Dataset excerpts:
# # # # # # #

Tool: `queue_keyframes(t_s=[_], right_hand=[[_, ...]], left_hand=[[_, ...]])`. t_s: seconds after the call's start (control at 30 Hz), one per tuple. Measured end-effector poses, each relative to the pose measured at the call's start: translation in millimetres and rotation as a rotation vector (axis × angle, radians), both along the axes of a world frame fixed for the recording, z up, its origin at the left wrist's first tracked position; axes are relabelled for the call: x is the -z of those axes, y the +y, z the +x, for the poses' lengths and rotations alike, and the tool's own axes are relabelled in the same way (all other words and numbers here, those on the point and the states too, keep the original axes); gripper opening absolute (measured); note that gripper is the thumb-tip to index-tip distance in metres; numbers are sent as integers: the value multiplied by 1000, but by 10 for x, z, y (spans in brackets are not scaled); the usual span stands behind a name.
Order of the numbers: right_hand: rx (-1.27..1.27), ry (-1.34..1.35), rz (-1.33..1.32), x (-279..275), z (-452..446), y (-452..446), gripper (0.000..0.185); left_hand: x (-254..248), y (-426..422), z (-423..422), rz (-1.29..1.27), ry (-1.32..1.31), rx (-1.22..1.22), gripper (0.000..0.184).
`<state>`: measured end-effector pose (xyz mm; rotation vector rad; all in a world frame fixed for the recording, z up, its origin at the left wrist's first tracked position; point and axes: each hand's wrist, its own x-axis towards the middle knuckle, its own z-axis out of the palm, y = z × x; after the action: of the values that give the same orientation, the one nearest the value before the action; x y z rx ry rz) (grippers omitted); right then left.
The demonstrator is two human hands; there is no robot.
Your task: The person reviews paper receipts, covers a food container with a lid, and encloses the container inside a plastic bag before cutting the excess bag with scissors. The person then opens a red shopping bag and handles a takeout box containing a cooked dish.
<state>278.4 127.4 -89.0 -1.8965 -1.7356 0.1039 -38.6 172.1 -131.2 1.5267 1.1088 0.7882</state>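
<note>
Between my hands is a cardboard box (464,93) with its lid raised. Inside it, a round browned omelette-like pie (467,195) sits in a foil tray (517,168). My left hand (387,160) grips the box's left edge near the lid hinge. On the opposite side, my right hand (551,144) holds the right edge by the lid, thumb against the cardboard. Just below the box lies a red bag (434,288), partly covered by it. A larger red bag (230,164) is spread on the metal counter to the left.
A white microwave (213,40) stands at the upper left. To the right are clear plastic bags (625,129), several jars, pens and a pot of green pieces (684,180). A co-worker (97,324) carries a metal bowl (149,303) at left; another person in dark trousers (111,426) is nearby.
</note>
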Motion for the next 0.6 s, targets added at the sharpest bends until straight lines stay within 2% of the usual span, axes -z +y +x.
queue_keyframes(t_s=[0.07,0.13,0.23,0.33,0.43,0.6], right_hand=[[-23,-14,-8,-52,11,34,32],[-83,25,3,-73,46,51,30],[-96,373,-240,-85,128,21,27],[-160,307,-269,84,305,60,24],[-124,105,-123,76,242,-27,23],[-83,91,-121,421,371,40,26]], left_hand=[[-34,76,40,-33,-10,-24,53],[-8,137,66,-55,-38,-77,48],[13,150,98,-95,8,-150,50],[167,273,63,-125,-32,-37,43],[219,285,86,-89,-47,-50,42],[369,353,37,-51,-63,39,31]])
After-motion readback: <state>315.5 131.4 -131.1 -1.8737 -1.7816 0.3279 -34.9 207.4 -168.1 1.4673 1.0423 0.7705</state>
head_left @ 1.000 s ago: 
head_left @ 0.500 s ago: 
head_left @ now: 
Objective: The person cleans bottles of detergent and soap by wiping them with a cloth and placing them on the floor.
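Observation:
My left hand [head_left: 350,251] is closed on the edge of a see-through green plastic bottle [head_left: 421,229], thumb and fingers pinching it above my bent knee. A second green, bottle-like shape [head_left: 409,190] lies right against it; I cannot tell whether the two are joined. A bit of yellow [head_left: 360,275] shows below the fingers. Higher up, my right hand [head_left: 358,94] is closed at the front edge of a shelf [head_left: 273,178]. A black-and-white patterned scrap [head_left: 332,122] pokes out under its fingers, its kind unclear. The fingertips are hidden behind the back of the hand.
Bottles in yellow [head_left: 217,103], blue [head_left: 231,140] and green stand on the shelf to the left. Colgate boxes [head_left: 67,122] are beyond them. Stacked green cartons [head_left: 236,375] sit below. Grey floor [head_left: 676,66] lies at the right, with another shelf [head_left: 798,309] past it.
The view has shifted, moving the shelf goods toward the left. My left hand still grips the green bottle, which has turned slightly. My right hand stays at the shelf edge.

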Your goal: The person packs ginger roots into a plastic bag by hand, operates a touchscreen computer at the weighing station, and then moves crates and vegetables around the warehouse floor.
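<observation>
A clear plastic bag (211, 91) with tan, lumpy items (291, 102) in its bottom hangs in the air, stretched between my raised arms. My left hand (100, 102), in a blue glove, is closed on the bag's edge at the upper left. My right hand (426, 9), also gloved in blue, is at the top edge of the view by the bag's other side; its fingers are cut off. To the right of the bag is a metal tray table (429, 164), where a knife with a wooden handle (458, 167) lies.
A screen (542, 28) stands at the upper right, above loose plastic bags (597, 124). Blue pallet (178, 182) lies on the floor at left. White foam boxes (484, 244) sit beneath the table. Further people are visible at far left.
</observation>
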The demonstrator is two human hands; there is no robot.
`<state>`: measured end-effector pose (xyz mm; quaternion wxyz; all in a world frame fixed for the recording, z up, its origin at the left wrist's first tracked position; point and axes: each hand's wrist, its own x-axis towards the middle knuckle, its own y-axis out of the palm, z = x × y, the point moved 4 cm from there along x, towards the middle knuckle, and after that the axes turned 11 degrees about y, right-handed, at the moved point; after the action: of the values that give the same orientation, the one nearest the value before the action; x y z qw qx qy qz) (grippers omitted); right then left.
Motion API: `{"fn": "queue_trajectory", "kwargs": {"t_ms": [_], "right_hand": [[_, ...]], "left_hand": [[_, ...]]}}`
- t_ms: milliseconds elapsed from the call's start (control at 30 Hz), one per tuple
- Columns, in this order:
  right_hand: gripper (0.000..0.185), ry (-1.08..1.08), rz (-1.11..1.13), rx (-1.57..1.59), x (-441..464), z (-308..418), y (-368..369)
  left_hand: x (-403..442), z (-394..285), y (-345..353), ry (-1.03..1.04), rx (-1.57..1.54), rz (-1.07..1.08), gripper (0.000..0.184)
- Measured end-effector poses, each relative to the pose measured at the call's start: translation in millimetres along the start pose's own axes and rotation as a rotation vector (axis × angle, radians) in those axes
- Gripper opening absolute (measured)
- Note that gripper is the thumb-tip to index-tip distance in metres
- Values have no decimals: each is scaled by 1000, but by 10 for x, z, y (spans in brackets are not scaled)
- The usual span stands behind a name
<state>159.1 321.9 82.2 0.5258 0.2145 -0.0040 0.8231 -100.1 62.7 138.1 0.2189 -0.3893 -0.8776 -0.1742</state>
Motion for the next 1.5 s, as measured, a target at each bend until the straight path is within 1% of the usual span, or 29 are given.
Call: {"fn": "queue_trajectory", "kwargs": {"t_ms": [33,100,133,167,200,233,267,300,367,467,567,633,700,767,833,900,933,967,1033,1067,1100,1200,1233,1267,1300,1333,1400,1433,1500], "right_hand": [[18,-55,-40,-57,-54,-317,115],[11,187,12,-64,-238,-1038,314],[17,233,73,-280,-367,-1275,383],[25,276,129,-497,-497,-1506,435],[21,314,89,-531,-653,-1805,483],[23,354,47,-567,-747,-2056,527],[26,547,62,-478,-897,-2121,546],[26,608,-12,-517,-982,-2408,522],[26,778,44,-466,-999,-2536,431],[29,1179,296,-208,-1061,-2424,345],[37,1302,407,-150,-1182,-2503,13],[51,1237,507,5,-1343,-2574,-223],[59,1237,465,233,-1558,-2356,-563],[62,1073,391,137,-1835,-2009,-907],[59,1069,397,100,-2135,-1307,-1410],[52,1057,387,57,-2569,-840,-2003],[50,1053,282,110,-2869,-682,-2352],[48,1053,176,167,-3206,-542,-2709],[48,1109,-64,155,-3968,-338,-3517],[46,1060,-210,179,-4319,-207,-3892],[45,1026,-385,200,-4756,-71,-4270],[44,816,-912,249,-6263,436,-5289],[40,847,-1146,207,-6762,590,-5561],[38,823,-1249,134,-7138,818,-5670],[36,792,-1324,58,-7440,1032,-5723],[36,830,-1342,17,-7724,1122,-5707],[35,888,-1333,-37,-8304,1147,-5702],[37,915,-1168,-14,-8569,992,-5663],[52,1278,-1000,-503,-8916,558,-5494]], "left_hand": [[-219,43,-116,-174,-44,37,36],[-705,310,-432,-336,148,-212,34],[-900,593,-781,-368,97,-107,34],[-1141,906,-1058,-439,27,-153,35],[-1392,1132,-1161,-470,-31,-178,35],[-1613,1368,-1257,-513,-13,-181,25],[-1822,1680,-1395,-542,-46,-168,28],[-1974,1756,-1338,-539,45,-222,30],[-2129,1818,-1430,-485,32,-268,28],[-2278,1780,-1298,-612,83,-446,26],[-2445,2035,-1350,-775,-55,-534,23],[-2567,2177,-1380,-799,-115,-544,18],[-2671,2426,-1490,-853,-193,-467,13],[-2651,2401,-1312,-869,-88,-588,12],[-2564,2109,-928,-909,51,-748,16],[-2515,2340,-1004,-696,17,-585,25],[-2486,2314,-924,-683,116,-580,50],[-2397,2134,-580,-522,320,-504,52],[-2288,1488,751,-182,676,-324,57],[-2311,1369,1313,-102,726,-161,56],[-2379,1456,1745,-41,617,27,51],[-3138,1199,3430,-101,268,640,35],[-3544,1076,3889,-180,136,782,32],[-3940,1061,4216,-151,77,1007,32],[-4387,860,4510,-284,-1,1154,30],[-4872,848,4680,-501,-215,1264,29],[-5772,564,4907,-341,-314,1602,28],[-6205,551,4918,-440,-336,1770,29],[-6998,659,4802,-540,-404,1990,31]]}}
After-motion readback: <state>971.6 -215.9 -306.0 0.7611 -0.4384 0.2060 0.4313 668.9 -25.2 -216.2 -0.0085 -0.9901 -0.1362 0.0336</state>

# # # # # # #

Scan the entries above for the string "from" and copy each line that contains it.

`<state>`: measured end-effector pose (xyz mm; quaternion wxyz; all in a world frame fixed for the recording, z up, its origin at the left wrist's first tracked position; point and axes: each hand's wrist, its own x-axis towards the middle knuckle, its own y-axis out of the palm, z = x × y, the point moved 4 cm from there along x, towards the middle knuckle, and after that the axes turned 11 degrees about y, right-handed, at the moved point; after the action: of the values that give the same orientation, the one nearest the value before the action; x y z qw qx qy qz) (grippers omitted); right then left.
- t_ms: milliseconds elapsed from the call's start (control at 30 Hz), one per tuple

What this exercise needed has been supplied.